Results: Overexpression of
miR-155 was found in people with latent tuberculosis, compared to healthy
controls (0.63 vs. 0.01; p value = 0.032).
Conclusion:
The miR-155 could be considered a biomarker to differentiate latent TB from
active disease. Studies with larger sample sizes are required to corroborate
the findings.
Keywords: Latent Tuberculosis; Tuberculosis; microRNAs; Peru (source: MeSH NLM).
INTRODUCTION
Tuberculosis (TB), one of the top ten killer diseases in the
world, is caused by the Mycobacterium tuberculosis bacillus (Mtb). In 2017, the
World Health Organization (WHO) reported 31,120 TB cases in Peru (1,2).

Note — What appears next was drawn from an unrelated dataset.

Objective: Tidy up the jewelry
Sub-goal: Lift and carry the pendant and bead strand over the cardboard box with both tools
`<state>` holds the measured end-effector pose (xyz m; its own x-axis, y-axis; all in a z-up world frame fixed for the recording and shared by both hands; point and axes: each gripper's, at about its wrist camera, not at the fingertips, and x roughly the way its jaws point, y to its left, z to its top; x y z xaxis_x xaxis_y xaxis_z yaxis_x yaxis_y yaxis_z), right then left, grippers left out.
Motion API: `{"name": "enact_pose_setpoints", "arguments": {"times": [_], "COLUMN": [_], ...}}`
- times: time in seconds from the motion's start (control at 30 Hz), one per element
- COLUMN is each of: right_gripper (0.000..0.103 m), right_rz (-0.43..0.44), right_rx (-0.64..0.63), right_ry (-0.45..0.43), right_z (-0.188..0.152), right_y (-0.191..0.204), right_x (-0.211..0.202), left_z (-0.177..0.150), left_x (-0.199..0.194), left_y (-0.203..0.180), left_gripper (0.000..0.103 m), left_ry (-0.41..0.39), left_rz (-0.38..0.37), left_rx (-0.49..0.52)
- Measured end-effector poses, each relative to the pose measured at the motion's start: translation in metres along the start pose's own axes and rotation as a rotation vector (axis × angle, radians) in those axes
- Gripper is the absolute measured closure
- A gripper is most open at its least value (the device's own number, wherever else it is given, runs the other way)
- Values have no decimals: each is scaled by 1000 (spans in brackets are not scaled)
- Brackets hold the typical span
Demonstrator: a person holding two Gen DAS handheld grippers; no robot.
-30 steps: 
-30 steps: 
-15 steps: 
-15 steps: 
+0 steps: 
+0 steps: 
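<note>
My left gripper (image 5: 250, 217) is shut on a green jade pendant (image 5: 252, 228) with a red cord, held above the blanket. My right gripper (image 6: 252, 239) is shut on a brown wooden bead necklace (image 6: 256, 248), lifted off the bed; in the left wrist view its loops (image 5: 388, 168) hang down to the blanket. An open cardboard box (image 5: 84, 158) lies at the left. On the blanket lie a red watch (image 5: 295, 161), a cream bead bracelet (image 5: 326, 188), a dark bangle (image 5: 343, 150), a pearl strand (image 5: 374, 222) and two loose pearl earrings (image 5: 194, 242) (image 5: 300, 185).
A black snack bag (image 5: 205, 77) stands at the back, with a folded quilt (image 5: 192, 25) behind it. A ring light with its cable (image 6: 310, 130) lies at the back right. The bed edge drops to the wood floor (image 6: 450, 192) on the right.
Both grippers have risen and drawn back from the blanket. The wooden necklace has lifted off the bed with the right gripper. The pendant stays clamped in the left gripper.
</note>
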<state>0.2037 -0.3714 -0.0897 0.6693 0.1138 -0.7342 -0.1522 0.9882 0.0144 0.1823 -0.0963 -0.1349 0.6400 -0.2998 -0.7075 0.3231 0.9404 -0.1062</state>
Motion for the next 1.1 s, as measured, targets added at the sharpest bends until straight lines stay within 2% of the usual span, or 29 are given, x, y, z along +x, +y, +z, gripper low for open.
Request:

In addition, 1.7 thousand million worldwide people have latent TB, and
according to Houben and Dodd 20% to 30% of the Peruvian population have latent
TB (3).
The search for new biomarkers, derived from the
pathogen or the host, is focusing on concepts of cellular communication,
represented by the extracellular vesicles called exosomes. The study of
circulating microRNAs contained in these exosomes proposes new diagnostic
methods in different diseases, including infectious diseases (4), so
they can be easily detected in the different types of biofluids in the human
body.
KEY MESSAGES |
Motivation for the study: The search for a
biomarker that will allow the rapid and reliable diagnosis of latent TB in
Peru.
Main findings: Micro-RNA (miR-155) that would be overexpressed in subjects with a
latent TB diagnosis.
Implications: Since a high percentage of the Peruvian population
is infected with latent TB, an adequate biomarker will help us to diagnose
TB infection in a timely manner before the active disease develops and to
direct treatment or prophylaxis to those who really need it. |
Particularly, at the level of microRNAs
(miRNAs) and proteins, the analysis of dynamic changes in exosome cargo offers
the possibility to study the activation of cellular and immunological signaling
pathways in real time, in order to validate biomarkers that correspond to
symptomatic and asymptomatic stages (5).
Currently, TB diagnostic methods only detect an
active disease, so there are no biomarkers that differentiate latent and active
TB for a more specific diagnosis. For this reason, for some years now, research
has been conducted on the difference in molecules produced by the host
(microRNA) in the context of an infectious disease versus healthy people as a
control, this process is called “differential expression” and is evaluated by
real-time PCR (Polymerase Chain Reaction), considering a normalizing or
reference gene (6,7). These molecules are microRNAs with 18 24
non-coding, endogenously expressed and highly conserved nucleotides, which
regulate the post-transcriptional expression of genes through sub/over
expression of RNAs in a wide range of organisms in both normal physiological
and pathological circumstances.
The deregulation of microRNAs is variable in
infectious diseases, and it depends on the population studied. In this sense,
the study of these microRNAs in TB has been carried out mainly in European and
Asian populations, where diverse microRNAs expressed differentially among
pathologies (8,9).
Technological advances have generated a multitude of platforms for the creation
of microRNA profiles, and an understanding of the strengths and difficulties of
the different approaches can help their effective use (10).
This study evaluates the
differential expression of miR 21, miR-29a, miR-99b and miR-155 microRNAs taken
from patient serum samples in order to find a different miRNA profile in latent
TB in comparison with active TB and healthy controls.
MATERIALS AND
METHODS
Clinical samples and ARN extraction
The clinical samples used were 28 serum samples taken from
patients with active TB diagnosis (n=9), patients with latent TB (n=10) and
healthy controls (n=9) (Table 1). The samples were stored in 2 ml cryovials in
the freezer at -80 °C (Thermo Fisher Scientific Inc.) of the Immunology area of
the National Reference Laboratory of Biotechnology and Molecular Biology of the
National Center of Public Health of the National Institute of Health.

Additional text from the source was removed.